Guide to specifying audible signals
E2S manufacture an extensive range of alarm horns or sounders suitable for many applications. The efficiency of any audible signaling device depends on: the size and / or distance of the area to be covered, the background noise and the pattern & frequency of tone
How do I calculate the effective distance and coverage of an
Loudness decreases as the listener gets further from the source of the sound, mainly due to “divergence”. The intensity decreases because the energy is spread over a larger area. It decreases inversely with the square of the distance from the source at a rate of 6dB for each doubling of the distance. So the sound output from an alarm rated at 106dBA) will travel twice as far as a sounder rated at 100dB(A). If a sounder is rated at 100dB(A) at 1 metre, at two metres it will be 94dB(A), at 4 metres it will be 88dB(A) and so on.
|2 (1m doubled)
|4 (2m doubled)
How ambient background noise impacts on the effectiveness
of the sounder
Note: The effective distance of a sounder is when the calculated dB(A) reaches at least 5dB(A) above the known ambient background noise. For example the effective distance of a 100dB(A)@1 metre sounder in an ambient noise of 65dB(A) is the distance at which the sounder output level reduces to 70 dB(A) i.e. 100 dB – 30 dB = 70dB. From the above table (and using the inverse square rule) a reduction of 30 dB means the sounder has an effective 70dB distance of 32 metres.
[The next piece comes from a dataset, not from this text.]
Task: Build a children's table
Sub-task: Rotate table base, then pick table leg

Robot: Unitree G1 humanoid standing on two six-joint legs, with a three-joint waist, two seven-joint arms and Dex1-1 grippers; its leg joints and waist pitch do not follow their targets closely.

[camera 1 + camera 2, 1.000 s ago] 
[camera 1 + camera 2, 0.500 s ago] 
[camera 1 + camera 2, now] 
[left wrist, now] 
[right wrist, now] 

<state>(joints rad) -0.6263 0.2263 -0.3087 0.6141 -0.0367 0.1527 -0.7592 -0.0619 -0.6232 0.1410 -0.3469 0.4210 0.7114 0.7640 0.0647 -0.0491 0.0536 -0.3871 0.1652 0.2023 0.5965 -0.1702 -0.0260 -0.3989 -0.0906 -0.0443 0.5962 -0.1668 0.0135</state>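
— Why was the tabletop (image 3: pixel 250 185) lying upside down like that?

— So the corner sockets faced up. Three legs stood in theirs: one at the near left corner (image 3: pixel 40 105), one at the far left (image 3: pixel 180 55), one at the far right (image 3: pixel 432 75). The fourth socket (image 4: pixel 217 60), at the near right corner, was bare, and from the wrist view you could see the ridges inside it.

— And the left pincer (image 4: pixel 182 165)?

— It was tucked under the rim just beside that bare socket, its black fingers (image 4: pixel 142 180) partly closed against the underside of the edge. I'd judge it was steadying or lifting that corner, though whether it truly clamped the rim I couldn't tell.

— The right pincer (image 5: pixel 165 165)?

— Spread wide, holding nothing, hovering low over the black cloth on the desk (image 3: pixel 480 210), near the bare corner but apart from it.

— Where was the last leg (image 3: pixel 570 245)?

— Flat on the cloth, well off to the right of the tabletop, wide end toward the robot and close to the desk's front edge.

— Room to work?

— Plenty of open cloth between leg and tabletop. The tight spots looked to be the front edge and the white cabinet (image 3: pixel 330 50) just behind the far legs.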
A 120dB(A) @ 1 metre sounder has a 70dB distance of approximately 300 metres i.e.
ten times the effective distance and, more importantly 100 times the coverage area.
- In the open, sound will spread in all directions. In an enclosed space some
of the sound will be reflected and increase the sound level.
- All-mounted sounder is positioned near a ceiling, more sound will be reflected.
The same is true for a ceiling mounted sounder near a wall.
- A sounder mounted on a wall is more effective than one mounted on a pillar.
- Sounders should be sited to avoid immediate obstacles, ideally at a height of
approx. 2 to 2.5 metres.
- Synchronized sounders will give a more effective overall effect.
- Personnel may be wearing ear protection.
Sound Output Attenuation: Frequency and Tone Pattern
Sound output is also affected by the frequency of the sound. Lower frequencies tend to travel further, penetrate structures better and are less likely to be attenuated by obstructions. A further adjustment to the range of a sounder may be made according
to the frequency of the tone as shown below.
|Frequency of sounder
|Up to 500Hz
|500Hz to 1000Hz
|1000Hz to 2000Hz
Perception of a tone is not entirely dependent on frequency and sound level. An output
with differing frequencies and/or temporal pattern will have a more distinct sound. This
can be useful in areas of background noise where hearing protection may be worn. Usually two-tone frequencies, intermittent, ramp-up frequencies or ramp-down frequencies are the most effective.
How many Sounders do I need?
When the area to be covered is large and / or noisy, designers often add more sounders. This could lead to an inadequate coverage, if the alarm sounders were positioned incorrectly or require the addition of more sounders to achieve the bare minimum alarm level.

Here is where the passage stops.